Attorney General William Tong told lawmakers Monday that the Democratic budget proposal for a Connecticut Equitable Investment Fund could be found “unconstitutional,” by the courts. 

The fund, which would have included billions of dollars, would have been managed by a nine-member investment council. It was a proposal by Democratic Sen. John Fonfara, co-chair of the Finance, Revenue and Bonding Committee as a way to increase the amount of money poorer, urban areas receive from the state. It was initially funded with proceeds from a capital gains charge, but now will include a combination bond and American Rescue Plan funds. 

“After careful consideration, I conclude there is a fair likelihood that a court presented with the issue would hold aspects of §13 unconstitutional under the separation of powers doctrine,” Tong wrote in his opinion to House Minority Leader Vincent Candelora.

Democratic lawmakers were already rethinking about changing the proposal, which is expected to be part of the $46 billion, two year budget. 

The new proposal has a 17 to 19 member board reviewing about $300 million a year of projects targeted to 33 towns and those investments and projects would be funded by bond proceeds and infrastructure, while other investments will rely on federal dollars. The goal would be $300 million over five years and then the opportunity for a reauthorization. 

House Speaker Matt Ritter said the constitutionality issue Tong raised about the original proposal was based on the fact that the original bill had executive branch officials making appropriations, which is the role of the legislative branch. 

“The bill that we’re working on has the state Bond Commission authorize the allocation of bond proceeds and then it goes to an executive branch, majority led equity board that will recommend projects and that will be the distinction as to why that’s constitutional,” Ritter said. 
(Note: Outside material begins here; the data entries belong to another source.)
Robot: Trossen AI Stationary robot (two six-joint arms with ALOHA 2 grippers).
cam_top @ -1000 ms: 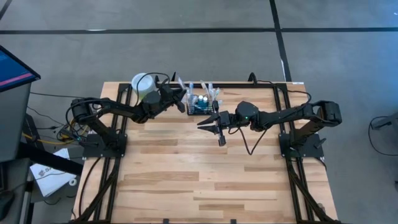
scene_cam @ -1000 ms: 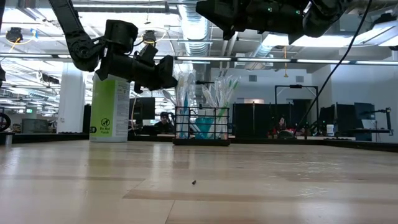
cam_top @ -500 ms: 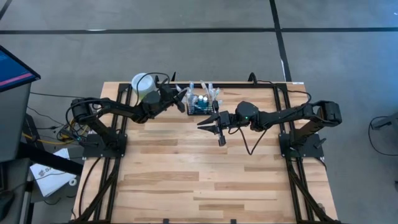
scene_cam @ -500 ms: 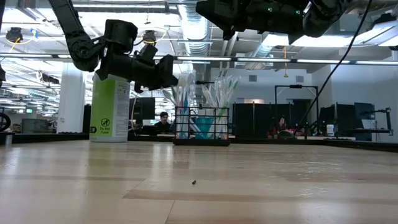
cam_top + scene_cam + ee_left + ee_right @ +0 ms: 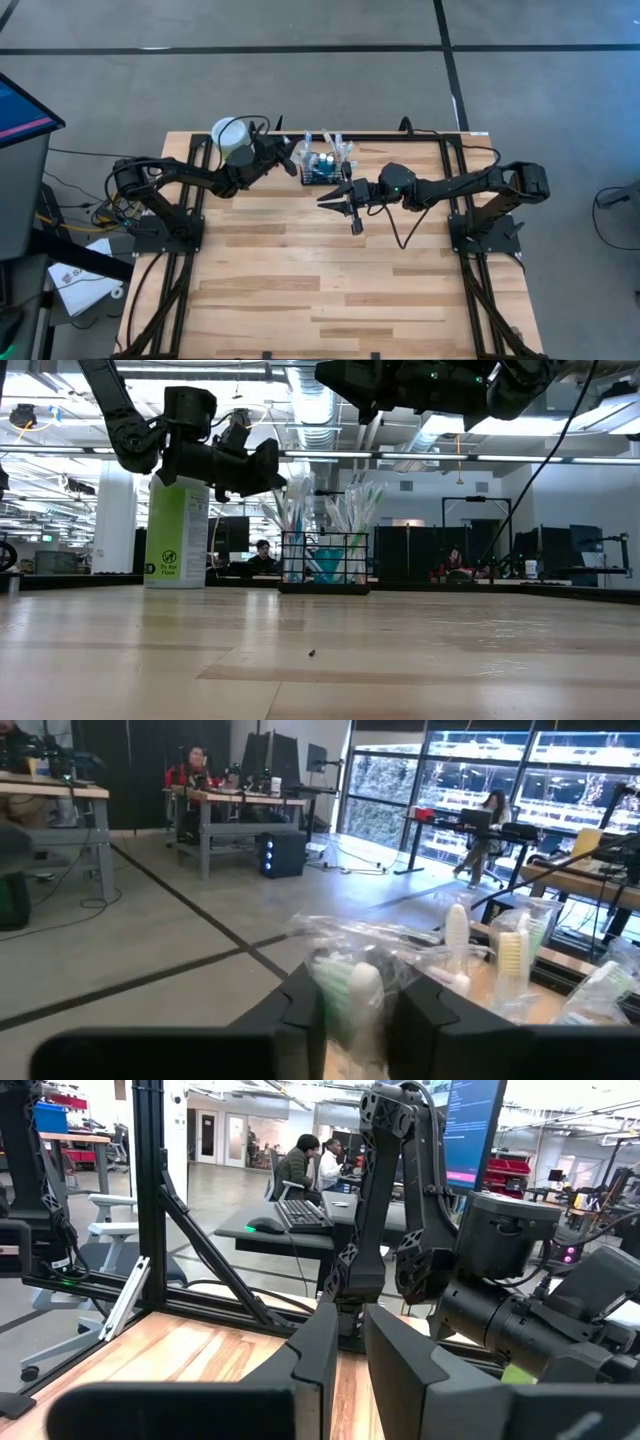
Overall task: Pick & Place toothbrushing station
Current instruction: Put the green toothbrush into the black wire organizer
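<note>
At the far left of the wooden surface (image 5: pixel 300 290) stands a tall pale-green tube with a white lid (image 5: pixel 177 535), and it is not the thing to move. Just beside it, the left pincer (image 5: pixel 291 160) hangs in the air at the left end of the small black wire basket (image 5: pixel 322 563). This basket sits at the back of the surface, near the middle, with brushes sticking up out of its open top. The left pincer has a toothbrush in a clear plastic wrap (image 5: pixel 352 982) between its two sides. It looks clenched on the toothbrush, but the wrap is crinkly and it is hard to see how tight the hold is. To do this step well, the hold should be firm on the hard brush inside, not just on the loose plastic, or the brush could slip out. The pull should go straight up and slowly, so the wrap does not catch on the other brushes or on the wire and tip the light basket over. The arm should also stay clear of the green tube so it does not get knocked. Further right, the right pincer (image 5: pixel 330 198) waits in the air in front of the basket, not touching it. I cannot tell if it is released or clenched. It could help by steadying the basket if it starts to lift.
</note>
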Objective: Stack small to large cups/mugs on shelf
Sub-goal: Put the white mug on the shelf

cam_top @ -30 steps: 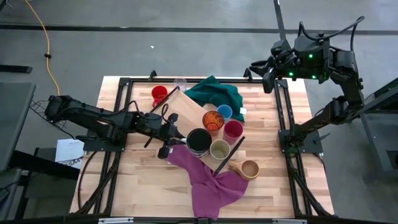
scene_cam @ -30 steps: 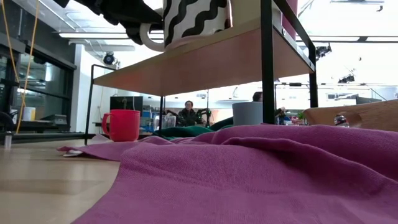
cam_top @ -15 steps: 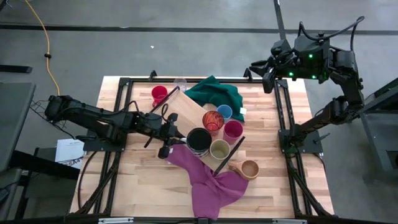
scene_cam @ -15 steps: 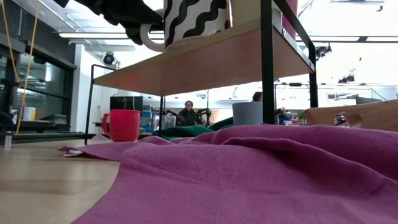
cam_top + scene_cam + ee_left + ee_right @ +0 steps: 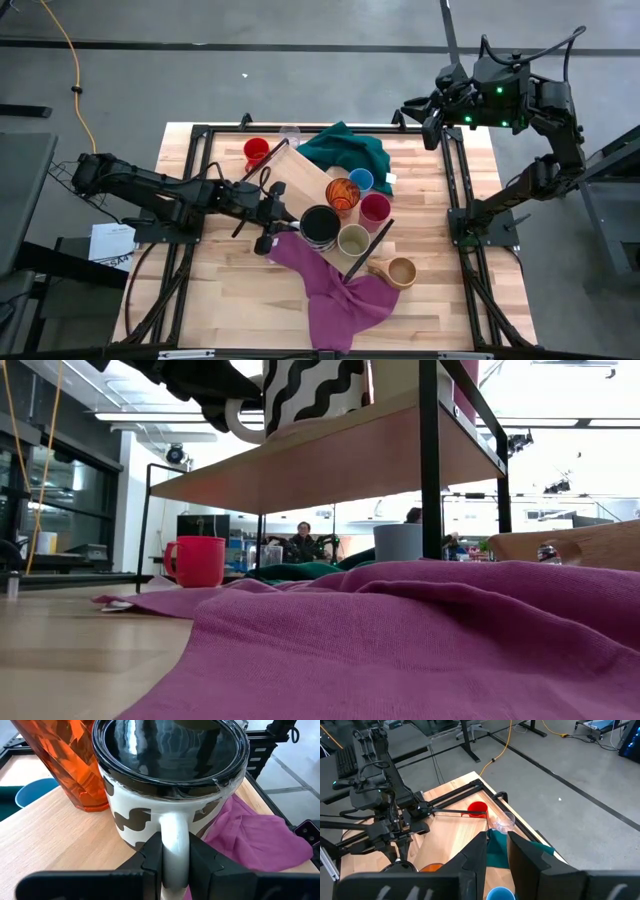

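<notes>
While the purple cloth (image 5: pixel 335 290) sprawls over the near edge of the table (image 5: pixel 210 290), a tan cup (image 5: pixel 401 271) sits just beside it, off the shelf (image 5: pixel 300 183). That shelf, a light board with black frame ends, lies slantwise across the middle of the tabletop, and its near end stands over the cloth. At this end an olive-beige cup (image 5: pixel 353 240) stands next to a black mug (image 5: pixel 320 226) whose outer wall is white with dark wavy marks. The left gripper (image 5: pixel 175 855) reaches in from the left side, and its fingers (image 5: pixel 152 857) are clamped on the white handle of the black mug, one on each side, with the mug upright on the board. Just beyond, an orange patterned cup (image 5: pixel 342 192) stands close against the mug, a magenta cup (image 5: pixel 375 208) is to its right, and a blue cup (image 5: pixel 361 180) sits a little farther on. Past the far end of the shelf, a red mug (image 5: pixel 256 152) and a clear glass cup (image 5: pixel 290 135) rest on the table near its back edge, beside a green cloth (image 5: pixel 347 148). Over the far right corner hangs the right gripper (image 5: pixel 496 852), well apart from every cup, its fingers parted and holding nothing.
</notes>
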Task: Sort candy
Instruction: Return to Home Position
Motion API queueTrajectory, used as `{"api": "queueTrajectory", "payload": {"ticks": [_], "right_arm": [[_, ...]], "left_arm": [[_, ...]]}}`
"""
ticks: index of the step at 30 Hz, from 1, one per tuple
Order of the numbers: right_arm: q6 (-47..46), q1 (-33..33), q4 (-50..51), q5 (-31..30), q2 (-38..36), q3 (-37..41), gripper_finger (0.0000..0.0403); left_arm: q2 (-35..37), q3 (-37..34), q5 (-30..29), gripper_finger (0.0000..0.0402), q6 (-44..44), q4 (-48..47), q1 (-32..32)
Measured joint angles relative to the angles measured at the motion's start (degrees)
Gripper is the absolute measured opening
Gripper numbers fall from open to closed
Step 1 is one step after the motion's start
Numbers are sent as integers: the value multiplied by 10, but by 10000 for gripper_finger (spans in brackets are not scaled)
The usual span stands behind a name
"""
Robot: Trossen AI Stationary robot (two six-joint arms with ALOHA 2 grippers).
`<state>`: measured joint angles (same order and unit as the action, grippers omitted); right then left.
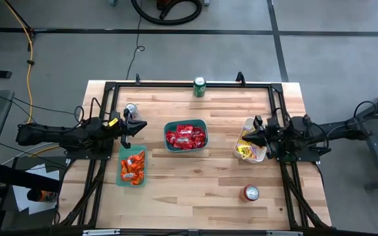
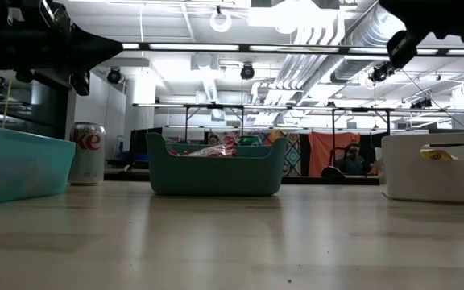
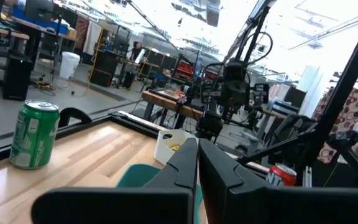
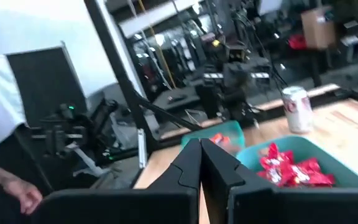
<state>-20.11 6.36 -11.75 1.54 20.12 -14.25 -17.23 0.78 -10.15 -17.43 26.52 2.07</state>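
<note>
The candy lies sorted in three bins on the wooden table. Red packets (image 1: 186,136) fill the middle teal bin (image 1: 168,126), orange packets (image 1: 132,166) the left teal bin (image 1: 121,172), and yellow packets (image 1: 245,151) the white bin (image 1: 249,122). My left gripper (image 1: 143,124) is shut and holds nothing, pointing level above the far end of the left bin. My right gripper (image 1: 242,137) is also shut and holds nothing, pointing level above the white bin. Both wrist views show the fingertips pressed together, left (image 3: 197,146) and right (image 4: 199,146).
A green can (image 1: 199,86) stands at the far edge, and a silver can (image 1: 130,109) just beyond my left gripper. A red-topped can (image 1: 251,192) stands near the front right. A person's hand (image 4: 14,190) shows beyond the table in the right wrist view.
</note>
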Motion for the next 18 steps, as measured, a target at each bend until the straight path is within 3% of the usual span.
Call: {"api": "queueTrajectory", "payload": {"ticks": [18], "right_arm": [[61, 0, -23, 32, -182, 136, 0]], "left_arm": [[0, 0, 0, 1, 0, 0, 0]]}}
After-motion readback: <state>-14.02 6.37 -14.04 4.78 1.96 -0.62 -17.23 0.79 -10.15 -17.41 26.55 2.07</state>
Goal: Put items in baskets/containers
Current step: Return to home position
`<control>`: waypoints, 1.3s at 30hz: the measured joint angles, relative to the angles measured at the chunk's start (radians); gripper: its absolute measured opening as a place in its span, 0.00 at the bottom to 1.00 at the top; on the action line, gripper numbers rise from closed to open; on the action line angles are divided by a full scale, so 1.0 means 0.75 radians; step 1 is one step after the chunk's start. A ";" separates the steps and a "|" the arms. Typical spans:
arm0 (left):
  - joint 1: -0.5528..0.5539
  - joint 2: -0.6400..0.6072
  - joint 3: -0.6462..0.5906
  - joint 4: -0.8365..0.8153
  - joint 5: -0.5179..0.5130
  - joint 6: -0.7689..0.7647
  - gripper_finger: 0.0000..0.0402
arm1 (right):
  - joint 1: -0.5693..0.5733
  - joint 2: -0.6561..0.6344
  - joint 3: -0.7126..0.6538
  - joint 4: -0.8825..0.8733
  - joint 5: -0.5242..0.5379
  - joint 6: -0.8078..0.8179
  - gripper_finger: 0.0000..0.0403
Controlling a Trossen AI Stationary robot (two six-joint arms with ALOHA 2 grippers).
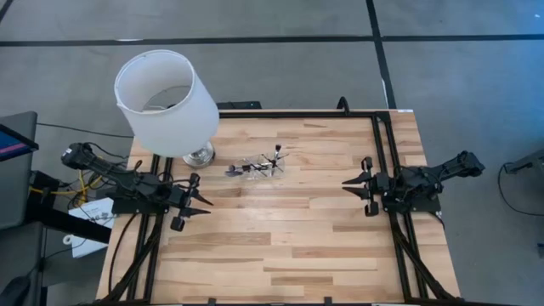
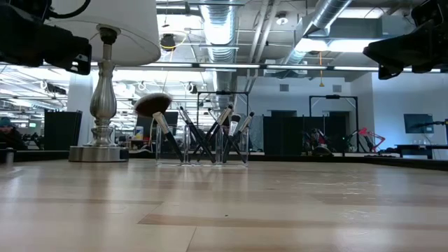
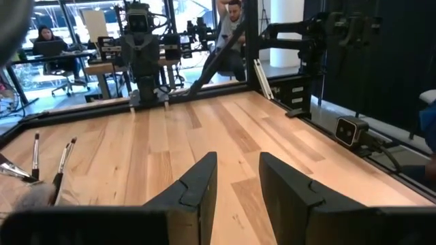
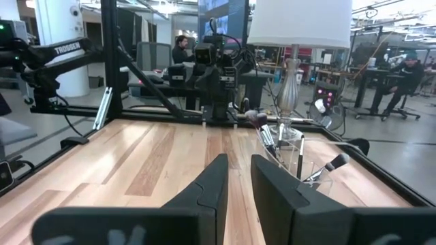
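Observation:
Several slim makeup brushes (image 2: pixel 203 136) with black handles and silver ferrules stand upright, bristles up, in a clear plastic holder (image 2: pixel 201 147) on the far middle of the table, beside the lamp; they also show as brushes (image 1: pixel 262 165) from above and brushes (image 4: pixel 296 153) in the right wrist view. One round brush head (image 2: pixel 152 104) leans toward the lamp. My left gripper (image 1: pixel 202 204) hovers at the table's left side, open, fingers pointing right. My right gripper (image 1: pixel 348 186) hovers at the right side, open, pointing left. Both are well apart from the holder.
A lamp with a big white shade (image 1: pixel 166 100) on a silver base (image 1: pixel 200 155) stands just left of the holder. Black frame rails (image 1: pixel 382 144) run along the table's right and far edges. People sit and stand in the room beyond the table.

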 joint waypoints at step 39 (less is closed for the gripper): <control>0.000 0.014 0.001 0.024 -0.001 -0.001 0.27 | 0.000 0.000 0.000 0.002 -0.001 0.000 0.14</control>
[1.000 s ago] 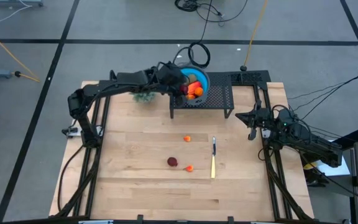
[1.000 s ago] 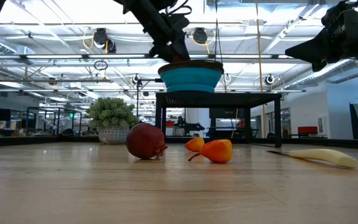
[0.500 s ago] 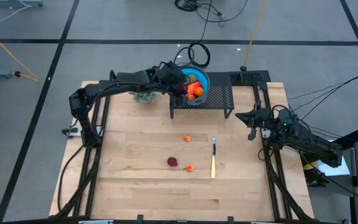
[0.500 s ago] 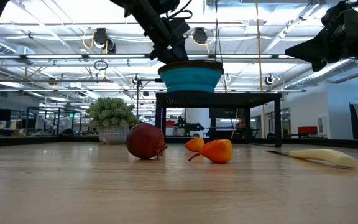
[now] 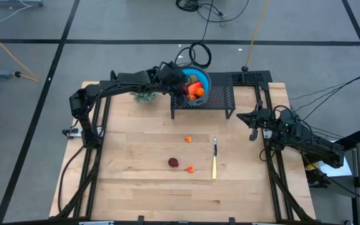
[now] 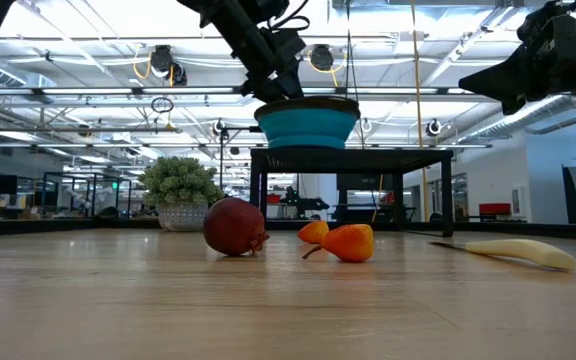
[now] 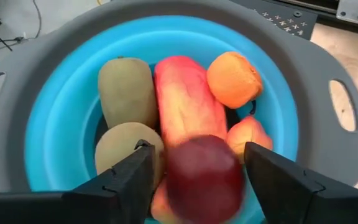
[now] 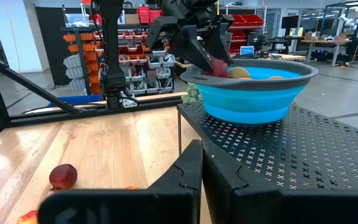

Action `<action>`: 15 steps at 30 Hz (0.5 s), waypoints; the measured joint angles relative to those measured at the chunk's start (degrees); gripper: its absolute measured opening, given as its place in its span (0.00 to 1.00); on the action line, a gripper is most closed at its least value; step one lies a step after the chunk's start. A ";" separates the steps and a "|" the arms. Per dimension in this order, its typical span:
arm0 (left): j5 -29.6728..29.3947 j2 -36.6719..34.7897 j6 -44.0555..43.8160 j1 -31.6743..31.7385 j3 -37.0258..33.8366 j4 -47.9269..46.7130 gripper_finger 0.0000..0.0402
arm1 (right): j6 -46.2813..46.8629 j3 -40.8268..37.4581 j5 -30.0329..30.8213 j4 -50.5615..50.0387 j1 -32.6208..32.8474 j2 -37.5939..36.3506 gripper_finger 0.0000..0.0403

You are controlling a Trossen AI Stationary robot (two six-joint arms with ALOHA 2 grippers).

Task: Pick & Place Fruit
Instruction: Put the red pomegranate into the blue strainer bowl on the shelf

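Note:
A blue bowl with a grey rim (image 5: 204, 77) stands on a black mesh rack (image 5: 220, 100) at the table's far side. It holds brownish-green ovals (image 7: 126, 87), a long orange-red fruit (image 7: 185, 102) and orange ones (image 7: 234, 78). My left gripper (image 7: 197, 168) hangs over the bowl, open, with a blurred dark red round fruit (image 7: 205, 177) between its fingers. On the table lie another dark red fruit (image 5: 174, 162) and two small orange ones (image 5: 190, 169) (image 5: 188, 139). My right gripper (image 8: 201, 158) waits shut at the table's right side. My left gripper points down into the bowl, one finger on each side of the dark red fruit (image 7: 205, 177). The fruit shows blurred while the bowl is sharp. I cannot tell whether either finger (image 7: 135, 174) touches it.
A knife with a pale yellow handle (image 5: 214, 164) lies right of the loose fruit. A pale green bushy plant (image 5: 144, 98) sits left of the rack, under my left arm. Bare wood lies along the near half of the table (image 5: 136, 187).

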 joint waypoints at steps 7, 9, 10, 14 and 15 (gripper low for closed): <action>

Ritter said the current draft is still being negotiated and will be part of the budget package they debate on Tuesday. 

“I think it was a nonstarter because of the constitutional challenges,” House Minority Leader Vincent Candelora, R-North Branford, who requested the opinion said Monday. “I still question the fundamental purpose of it.” 

However, Candelora says they seem to be seeing “the continued delegation of government authority to other private boards. I’m not sure it’s efficient and I’m not sure that it makes sense for us as a state to be doing that.” 

Candelora said he’s glad Tong shared his concerns about the proposal’s constitutionality.